◆ **ASSIGNMENT**: The response should consist of every line below, unchanged.

◆ **INFORMATION SHOWN**:
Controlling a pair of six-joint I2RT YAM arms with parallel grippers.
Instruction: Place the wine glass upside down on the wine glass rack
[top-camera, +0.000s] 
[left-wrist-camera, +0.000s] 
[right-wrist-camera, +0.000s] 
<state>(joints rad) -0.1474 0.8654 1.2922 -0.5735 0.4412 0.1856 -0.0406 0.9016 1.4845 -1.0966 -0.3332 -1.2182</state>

◆ **TASK SOLUTION**:
Controlling a pair of six-joint I2RT YAM arms with parallel grippers.
Instruction: Place the wine glass upside down on the wine glass rack
[top-camera, +0.000s] 
[left-wrist-camera, +0.000s] 
[right-wrist-camera, +0.000s] 
<state>(joints rad) -0.1474 0.8654 1.2922 -0.5735 0.4412 0.1856 -0.0406 0.9016 1.4845 -1.0966 -0.3332 -1.2182</state>

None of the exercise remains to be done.